==== Data records

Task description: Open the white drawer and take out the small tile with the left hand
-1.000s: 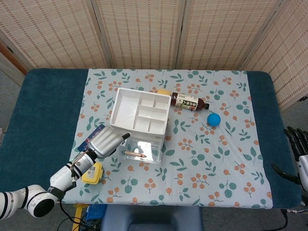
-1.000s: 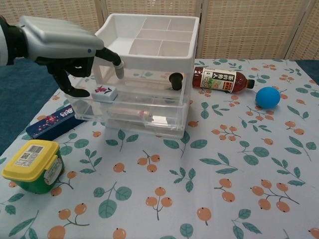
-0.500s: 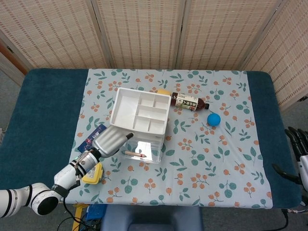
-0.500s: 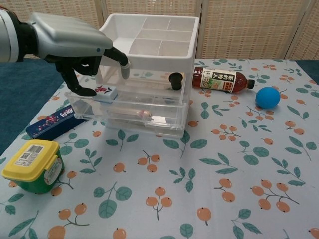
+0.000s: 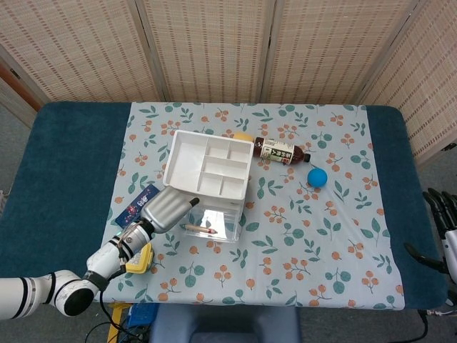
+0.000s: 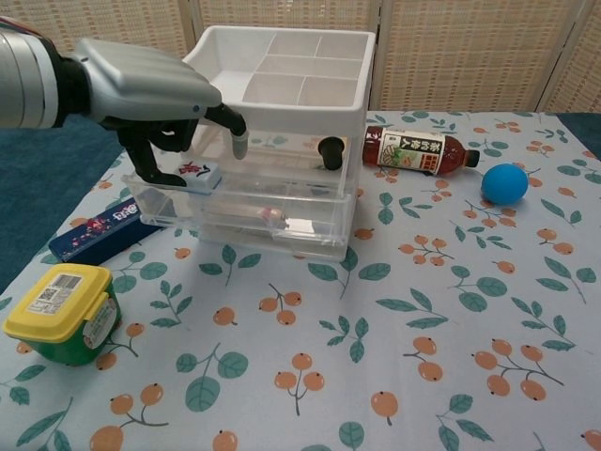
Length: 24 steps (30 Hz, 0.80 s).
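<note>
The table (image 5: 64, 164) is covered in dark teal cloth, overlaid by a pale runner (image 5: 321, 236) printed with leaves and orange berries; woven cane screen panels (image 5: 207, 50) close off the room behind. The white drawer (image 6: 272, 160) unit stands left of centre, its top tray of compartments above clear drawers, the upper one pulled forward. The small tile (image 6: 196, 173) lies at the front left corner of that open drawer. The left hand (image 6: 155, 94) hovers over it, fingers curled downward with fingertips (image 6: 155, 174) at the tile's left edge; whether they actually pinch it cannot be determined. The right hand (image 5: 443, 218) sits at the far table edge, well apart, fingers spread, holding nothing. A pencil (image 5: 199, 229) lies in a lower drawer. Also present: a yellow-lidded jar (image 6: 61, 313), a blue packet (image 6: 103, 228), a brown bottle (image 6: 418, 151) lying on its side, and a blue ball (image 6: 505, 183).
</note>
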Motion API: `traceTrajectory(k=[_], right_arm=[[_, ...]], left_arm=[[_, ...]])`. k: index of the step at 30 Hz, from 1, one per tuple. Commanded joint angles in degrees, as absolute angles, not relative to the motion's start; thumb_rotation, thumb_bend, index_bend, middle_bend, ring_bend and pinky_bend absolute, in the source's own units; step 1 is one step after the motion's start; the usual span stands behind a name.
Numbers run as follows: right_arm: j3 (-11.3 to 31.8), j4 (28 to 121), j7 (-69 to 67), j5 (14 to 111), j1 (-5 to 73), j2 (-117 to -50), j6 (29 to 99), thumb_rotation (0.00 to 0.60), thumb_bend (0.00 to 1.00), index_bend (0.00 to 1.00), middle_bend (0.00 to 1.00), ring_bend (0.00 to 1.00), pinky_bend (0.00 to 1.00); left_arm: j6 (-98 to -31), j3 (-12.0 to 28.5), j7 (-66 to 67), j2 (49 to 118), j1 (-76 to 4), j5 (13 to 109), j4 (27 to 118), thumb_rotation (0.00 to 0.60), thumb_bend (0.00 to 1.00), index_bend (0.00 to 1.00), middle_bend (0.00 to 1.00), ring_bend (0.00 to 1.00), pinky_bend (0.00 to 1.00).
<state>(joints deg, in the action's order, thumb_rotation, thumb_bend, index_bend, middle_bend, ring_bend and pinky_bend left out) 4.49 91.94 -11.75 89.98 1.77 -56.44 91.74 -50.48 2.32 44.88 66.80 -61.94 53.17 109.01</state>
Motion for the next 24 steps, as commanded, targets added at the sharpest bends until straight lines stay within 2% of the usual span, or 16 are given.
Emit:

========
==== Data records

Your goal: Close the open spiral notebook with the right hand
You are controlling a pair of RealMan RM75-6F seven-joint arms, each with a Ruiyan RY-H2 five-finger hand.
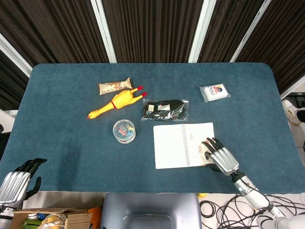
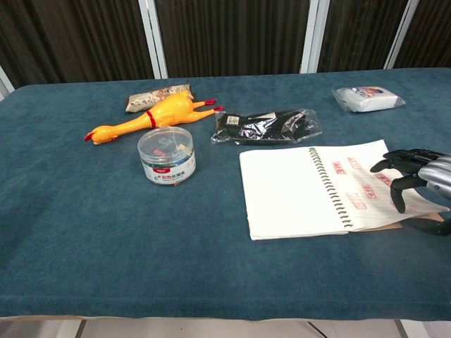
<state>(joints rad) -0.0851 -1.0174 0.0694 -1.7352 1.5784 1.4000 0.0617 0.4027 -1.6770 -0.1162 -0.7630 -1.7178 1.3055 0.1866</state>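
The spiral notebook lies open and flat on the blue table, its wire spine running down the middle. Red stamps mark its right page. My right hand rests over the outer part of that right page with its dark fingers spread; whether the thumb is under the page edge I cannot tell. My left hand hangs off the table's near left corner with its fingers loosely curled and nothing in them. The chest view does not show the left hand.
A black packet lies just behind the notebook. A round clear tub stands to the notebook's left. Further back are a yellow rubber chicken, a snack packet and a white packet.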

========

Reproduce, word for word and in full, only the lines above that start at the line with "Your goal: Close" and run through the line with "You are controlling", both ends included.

-- Answer space --
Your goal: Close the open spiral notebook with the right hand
You are controlling a pair of RealMan RM75-6F seven-joint arms, each with a Ruiyan RY-H2 five-finger hand.

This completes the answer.